Los andamios sembrados con MSC se teñieron con solución de tinción VIVA/MUERTA siguiendo el protocolo del fabricante, como se describió previamente8. Brevemente, los andamios sembrados con células se sumergieron en la solución de tinción VIVA/MUERTA durante 30 minutos en la oscuridad a 37 °C. Luego, los andamios se retiraron de la solución de tinción, se lavaron en PBS y se tomaron imágenes de inmediato con un microscopio confocal (Leica Microsystems DM6000B – SP57CS).
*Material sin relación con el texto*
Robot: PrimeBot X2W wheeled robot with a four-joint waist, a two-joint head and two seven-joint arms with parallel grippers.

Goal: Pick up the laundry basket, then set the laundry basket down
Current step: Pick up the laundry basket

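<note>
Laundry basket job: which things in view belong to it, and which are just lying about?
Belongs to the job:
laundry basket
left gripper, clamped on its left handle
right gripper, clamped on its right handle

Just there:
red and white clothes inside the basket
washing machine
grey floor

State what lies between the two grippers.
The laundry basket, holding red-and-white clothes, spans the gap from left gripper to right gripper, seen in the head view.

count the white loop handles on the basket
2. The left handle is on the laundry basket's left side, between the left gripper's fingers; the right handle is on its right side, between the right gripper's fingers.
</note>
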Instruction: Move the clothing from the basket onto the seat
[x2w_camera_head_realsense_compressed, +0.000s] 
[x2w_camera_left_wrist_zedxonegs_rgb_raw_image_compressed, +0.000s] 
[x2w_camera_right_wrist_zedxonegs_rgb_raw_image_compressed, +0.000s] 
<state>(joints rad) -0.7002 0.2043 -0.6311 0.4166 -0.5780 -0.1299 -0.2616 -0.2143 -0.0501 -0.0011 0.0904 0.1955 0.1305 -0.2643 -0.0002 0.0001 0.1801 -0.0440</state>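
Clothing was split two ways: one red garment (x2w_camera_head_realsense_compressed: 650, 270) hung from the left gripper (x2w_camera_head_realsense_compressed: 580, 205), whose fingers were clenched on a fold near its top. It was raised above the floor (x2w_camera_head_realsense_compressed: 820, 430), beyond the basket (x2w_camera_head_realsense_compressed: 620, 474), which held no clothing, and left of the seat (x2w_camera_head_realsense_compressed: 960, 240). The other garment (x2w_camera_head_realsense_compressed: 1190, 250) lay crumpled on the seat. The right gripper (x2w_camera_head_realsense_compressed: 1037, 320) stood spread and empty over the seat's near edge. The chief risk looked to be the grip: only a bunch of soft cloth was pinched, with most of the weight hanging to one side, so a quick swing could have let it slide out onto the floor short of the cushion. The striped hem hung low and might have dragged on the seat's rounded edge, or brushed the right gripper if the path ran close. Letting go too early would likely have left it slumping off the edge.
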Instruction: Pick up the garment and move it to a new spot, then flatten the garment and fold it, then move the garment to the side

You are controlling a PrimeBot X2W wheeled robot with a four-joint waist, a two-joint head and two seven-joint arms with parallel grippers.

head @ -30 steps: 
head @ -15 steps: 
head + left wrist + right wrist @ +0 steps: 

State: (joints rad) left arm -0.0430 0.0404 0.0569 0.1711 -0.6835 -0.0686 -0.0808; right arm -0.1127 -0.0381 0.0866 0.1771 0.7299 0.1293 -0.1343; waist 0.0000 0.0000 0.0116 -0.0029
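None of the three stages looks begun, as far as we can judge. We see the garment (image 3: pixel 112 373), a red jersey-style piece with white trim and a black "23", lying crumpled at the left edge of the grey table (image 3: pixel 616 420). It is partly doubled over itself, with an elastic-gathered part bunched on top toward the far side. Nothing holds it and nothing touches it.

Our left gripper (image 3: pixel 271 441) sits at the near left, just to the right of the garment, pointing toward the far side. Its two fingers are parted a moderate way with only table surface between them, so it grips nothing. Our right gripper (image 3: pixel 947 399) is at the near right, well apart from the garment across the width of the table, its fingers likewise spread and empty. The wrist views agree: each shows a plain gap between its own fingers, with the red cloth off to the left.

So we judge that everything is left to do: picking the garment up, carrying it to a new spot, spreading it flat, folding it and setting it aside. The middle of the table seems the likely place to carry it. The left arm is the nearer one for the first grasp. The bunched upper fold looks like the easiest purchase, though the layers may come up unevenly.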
Ensayos de angiogénesis in vitro

La EA humana.la línea celular endotelial hy926 se utilizó como modelo para examinar cualquier actividad angiogénica del medio condicionado de cultivo de AP MSC y CD271 + MSC CM. EA.la proliferación/migración de células endoteliales hy926 y la formación de túbulos endoteliales se examinaron de la siguiente manera: (i) EA.las células hy926 se cultivaron en medio de cultivo estándar (DMEM / F-12 suplementado con 10% de FBS, 1% de penicilina y estreptomicina) en placas de 24 pocillos durante 2 días hasta que se formaron monocapas confluentes al 100%. Se utilizó una punta de pipeta estéril para hacer un rasguño en la monocapa. Posteriormente, los pozos se lavaron con PBS estéril y luego se agregó 1 ml de medio acondicionado de cultivos MSC de PA o cultivos MSC CD271+ a cada uno de los pozos triplicados por condición analizada. Se utilizó un medio de cultivo DMEM libre de suero como control. La placa se incubó en la plataforma Cell IQ para la obtención de imágenes digitalizadas de células vivas durante un período de 2 días, después de lo cual se cuantificaron el cierre de la herida por rasguño, los números de células viables y el alcance de la migración de células individuales utilizando el software de análisis de imágenes Cell IQ. La respuesta proliferativa de la EA.también se examinaron células endoteliales hy926 a medios condicionados MSC para PA y MSC CD271+ (versus medio de control sin suero) utilizando el ensayo MTT; ii) EA.la formación de túbulos endoteliales hy926 se probó utilizando un Matrigel con factor de crecimiento reducido (BD Bioscience), que se aliquotó en placas de 96 pocillos (Matrigel de 50 µl/pocillo) y luego se incubó durante 30 min a 37 °C. EA.las células endoteliales hy926 se sembraron en el Matrigel a 2 × 104 células/pocillo en 200 µl de medios acondicionados MSC y MSC CD271+ o medio de cultivo de control sin suero. Las placas se incubaron a 37 °C durante 1 día, después de lo cual se tomaron imágenes utilizando la plataforma de imágenes Cell IQ (3 imágenes por pocillo). La longitud/imagen total del túbulo endotelial y el número total de puntos de ramificación/imagen del túbulo endotelial se midieron utilizando el software Cell IQ image analyser.

Análisis estadístico

El análisis estadístico se realizó utilizando el software GraphPad Prism6 (GraphPad Software, Inc. CA, USA). Para los experimentos in vivo, se probó un mínimo de n = 3 animales por condición. Para los experimentos in vitro, se realizaron n = 3-4 experimentos independientes para todos los análisis, donde los datos se analizaron con ANOVA unidireccional cuando había un factor variable, y ANOVA bidireccional cuando había dos factores variables. Para las puntuaciones macroscópicas e histológicas de reparación de cartílago, se examinaron las diferencias entre los grupos utilizando las pruebas de comparación múltiple de Dunn. Se consideró significativo un valor de p inferior a 0,05. Todos los datos se han presentado como medias ± SEMs o medias ± SDs (como se indica en las leyendas de las figuras).